Envoyé spécial, Nantes (Loire-Atlantique).
Le jour n’est pas encore levé que des petits groupes afflux place Rosa-Parks, à Nantes. Ce rond-point stratégique était ciblé par les partisans du 10 septembre. Le rendez-vous était donné à 6 heures du matin. Gilet jaune sur les épaules, sans se réclamer de ce mouvement, Anna fait partie des 300 personnes qui tentent d’occuper l’axe de circulation.
« La France crève alors que les riches se gavent. Le départ de Bayrou ne change rien. Il était certain que Macron allait continuer sa politique libérale. Il nous faut désormais bloquer l’économie », assure la jeune enseignante. Alors que la nasse policière se forme, la militante, habituée des cortèges autonome nantais, glisse à ses amis : « Pour l’instant, c’est une démonstration de force de l’État. »
Convergence des initiatives autonomes et syndicales
Dans la capitale de Loire-Atlantique, les dernières assemblées générales en amont du 10 septembre avaient rassemblé plus de 400 personnes. En réponse, le dispositif policier est conséquent avec, sur Rosa-Parks, pas moins d’une vingtaine de camions de CRS.
Sans le rapport de force pour bloquer, les manifestants décident de jouer au jeu du chat et de la souris avec les policiers dans les rues adjacentes. Ailleurs dans la ville, les moyens employés par la préfecture sont similaires. « Ça ne prend pas non plus à l’esplanade du Cardo », peut-on lire sur une des discussions sur la messagerie cryptée Signal du noyau dur nantais.
Peu avant 7 heures, le groupe tente de rejoindre l’incinérateur Valo’Loire, à une quarantaine de minutes à pied, bloqué par la CGT.
Parmi les militants chevronnés, autonomes, black blocs ou syndicalistes, de rares primo-manifestants en dehors des cadres syndicaux sont tout de même présents. Comme, Christelle, enseignante : « Je n’étais pas venue lors des gilets jaunes, mais cette fois, Macron est allé trop loin avec ses projets austéritaires et son non-respect des urnes. Nous devons faire peur au pouvoir. La nomination de Lecornu est une nouvelle provocation. »
Derrière ses lunettes rondes, la mère de famille n’en démord pas : « Je n’ai pas les moyens d’enseigner convenablement à mes élèves.

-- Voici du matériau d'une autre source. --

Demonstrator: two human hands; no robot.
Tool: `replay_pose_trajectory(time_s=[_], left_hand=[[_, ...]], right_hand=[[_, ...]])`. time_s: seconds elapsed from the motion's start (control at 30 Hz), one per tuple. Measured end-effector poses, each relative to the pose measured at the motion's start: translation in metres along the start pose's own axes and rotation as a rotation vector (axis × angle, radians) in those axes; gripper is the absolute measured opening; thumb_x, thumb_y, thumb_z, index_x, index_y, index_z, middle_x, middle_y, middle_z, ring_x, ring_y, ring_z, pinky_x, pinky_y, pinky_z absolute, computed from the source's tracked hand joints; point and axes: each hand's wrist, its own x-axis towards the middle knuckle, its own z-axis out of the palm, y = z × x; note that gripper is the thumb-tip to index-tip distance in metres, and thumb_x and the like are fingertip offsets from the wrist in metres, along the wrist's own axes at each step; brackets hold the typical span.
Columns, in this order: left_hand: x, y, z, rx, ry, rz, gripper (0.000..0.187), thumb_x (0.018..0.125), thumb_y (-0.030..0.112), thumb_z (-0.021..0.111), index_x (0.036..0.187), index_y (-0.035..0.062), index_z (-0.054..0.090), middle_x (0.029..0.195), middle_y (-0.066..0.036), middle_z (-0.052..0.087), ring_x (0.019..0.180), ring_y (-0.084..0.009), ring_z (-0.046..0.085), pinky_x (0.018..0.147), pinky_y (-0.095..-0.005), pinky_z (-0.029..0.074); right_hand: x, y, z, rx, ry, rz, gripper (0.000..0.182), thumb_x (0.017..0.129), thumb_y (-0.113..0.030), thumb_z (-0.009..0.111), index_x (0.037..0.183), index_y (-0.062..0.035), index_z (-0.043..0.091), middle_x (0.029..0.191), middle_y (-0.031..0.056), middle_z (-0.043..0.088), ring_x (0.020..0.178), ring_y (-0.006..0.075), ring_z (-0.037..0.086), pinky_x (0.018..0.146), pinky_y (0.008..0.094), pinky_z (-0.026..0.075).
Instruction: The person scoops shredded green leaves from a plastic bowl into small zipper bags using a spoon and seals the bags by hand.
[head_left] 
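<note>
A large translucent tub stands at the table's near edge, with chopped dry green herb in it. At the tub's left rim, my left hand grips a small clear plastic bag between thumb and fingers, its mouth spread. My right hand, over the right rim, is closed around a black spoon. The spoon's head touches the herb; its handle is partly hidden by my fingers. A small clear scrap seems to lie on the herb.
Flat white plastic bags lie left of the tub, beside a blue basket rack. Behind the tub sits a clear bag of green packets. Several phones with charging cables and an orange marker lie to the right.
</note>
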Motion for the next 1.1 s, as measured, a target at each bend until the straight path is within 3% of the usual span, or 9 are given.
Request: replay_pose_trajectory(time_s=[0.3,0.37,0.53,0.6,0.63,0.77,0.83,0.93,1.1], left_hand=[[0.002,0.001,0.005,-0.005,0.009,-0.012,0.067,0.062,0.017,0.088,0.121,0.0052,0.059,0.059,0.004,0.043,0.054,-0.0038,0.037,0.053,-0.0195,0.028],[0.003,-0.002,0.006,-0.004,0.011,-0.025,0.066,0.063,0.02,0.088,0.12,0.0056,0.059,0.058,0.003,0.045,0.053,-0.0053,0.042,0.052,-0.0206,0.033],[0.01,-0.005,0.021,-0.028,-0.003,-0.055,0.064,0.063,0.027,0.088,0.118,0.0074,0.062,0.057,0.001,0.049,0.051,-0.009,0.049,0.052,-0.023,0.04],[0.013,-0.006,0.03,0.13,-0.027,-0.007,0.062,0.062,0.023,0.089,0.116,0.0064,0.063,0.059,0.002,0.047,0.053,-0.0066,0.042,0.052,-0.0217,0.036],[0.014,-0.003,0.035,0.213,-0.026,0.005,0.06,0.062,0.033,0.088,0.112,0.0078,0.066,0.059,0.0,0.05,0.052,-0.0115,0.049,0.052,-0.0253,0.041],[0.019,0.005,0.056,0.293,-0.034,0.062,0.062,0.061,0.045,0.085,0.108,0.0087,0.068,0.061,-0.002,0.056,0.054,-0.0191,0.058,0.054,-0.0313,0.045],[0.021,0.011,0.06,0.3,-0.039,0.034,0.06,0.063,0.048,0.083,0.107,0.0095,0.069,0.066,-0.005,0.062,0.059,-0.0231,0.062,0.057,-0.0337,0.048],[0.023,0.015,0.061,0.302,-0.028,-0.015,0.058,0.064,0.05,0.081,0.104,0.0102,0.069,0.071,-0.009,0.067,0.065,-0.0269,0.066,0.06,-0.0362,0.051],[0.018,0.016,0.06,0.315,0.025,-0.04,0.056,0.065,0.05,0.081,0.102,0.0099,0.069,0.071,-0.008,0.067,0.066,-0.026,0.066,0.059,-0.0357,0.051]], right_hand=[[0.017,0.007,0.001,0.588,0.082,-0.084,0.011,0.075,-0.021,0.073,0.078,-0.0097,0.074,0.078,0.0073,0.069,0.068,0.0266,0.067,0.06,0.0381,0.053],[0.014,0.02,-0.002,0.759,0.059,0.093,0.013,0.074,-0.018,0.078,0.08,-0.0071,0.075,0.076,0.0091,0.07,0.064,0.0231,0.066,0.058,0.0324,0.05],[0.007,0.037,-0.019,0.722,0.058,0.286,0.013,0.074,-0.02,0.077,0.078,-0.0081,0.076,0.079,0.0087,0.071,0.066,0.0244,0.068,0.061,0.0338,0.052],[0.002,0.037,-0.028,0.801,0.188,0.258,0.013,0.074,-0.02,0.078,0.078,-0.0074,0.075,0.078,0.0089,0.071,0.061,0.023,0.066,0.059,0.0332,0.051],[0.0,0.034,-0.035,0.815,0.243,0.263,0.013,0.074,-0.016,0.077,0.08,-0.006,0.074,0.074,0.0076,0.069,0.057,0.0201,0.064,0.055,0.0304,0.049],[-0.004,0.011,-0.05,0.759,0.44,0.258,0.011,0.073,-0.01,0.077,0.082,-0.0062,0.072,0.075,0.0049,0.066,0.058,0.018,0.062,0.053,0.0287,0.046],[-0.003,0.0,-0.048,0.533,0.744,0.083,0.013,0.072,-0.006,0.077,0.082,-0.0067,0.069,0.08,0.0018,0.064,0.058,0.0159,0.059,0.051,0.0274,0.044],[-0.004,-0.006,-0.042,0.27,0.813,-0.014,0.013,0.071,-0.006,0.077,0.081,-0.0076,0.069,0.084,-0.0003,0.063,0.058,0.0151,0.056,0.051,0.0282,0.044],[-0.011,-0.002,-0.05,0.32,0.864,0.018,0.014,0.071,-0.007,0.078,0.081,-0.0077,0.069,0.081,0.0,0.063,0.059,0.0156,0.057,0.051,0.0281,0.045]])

Mon mari, infirmier, non plus. »
« Le gros de l’effort de grève débutera le 18 septembre »
Trois heures plus tard, une petite centaine de manifestants parmi les plus déterminés parvient à rejoindre le piquet de grève, depuis le périphérique, encadrés par les CRS. Sur place, une trentaine d’agents tiennent un rassemblement devant l’incinérateur, alors que 95 % du personnel est en grève.
« Aucun camion ne va sortir aujourd’hui. Nous sommes en soutien au 10, mais nous revendiquons aussi pour nos conditions de travail. C’est un coup d’essai, en attendant la journée de l’intersyndicale du 18 septembre, insiste Patrick, technicien de maintenance et délégué syndical CGT de Valo’Loire. L’État et la préfecture ont mis les moyens pour empêcher les blocages. Mais ici, on tient ! Bayrou, Lecornu ou un autre, il faudra un mouvement social pour répondre à nos besoins. »
En parallèle, dès 4 heures du matin, une importante mobilisation de la CGT a permis de tenir un gros barrage filtrant aux abords de l’aéroport.
Le syndicat avait donné rendez-vous à 11 heures, place du Commerce, pour faire converger les différentes initiatives. Sur les coups de midi, plus de 1 500 personnes, principalement des jeunes, se regroupent. Des grévistes, aussi, cheminots, enseignants, personnels de la santé et de la culture mobilisés avec leurs syndicats.
« Le gros de l’effort de grève débutera le 18 septembre », assure Aurélien, technicien de maintenance à la SNCF. Dans son atelier, 25 % des effectifs ont tout de même cessé le travail. « En plus de l’austérité, nous devons combattre les conséquences de l’ouverture à la concurrence qui nivelle par le bas nos conditions de travail », poursuit le cheminot de 28 ans.
Plus loin sur l’artère, Catherine, femme au foyer et gilet jaune de la première heure, se prend à espérer : « Pourquoi ne pas occuper une place, y dormir avec des tentes et installer des barbecues dès ce soir ? »
Alors que la pluie commence à s’abattre, un groupe de 200 manifestants, emmené par les black blocs, tente de rentrer dans le centre-ville de Nantes, sans violence. Ni une ni deux, les CRS dispersent la foule avec des gaz lacrymogènes, puis évacuent l’ensemble de la place. Si ce rassemblement du 10 septembre se termine ainsi, l’automne social ne fait que commencer.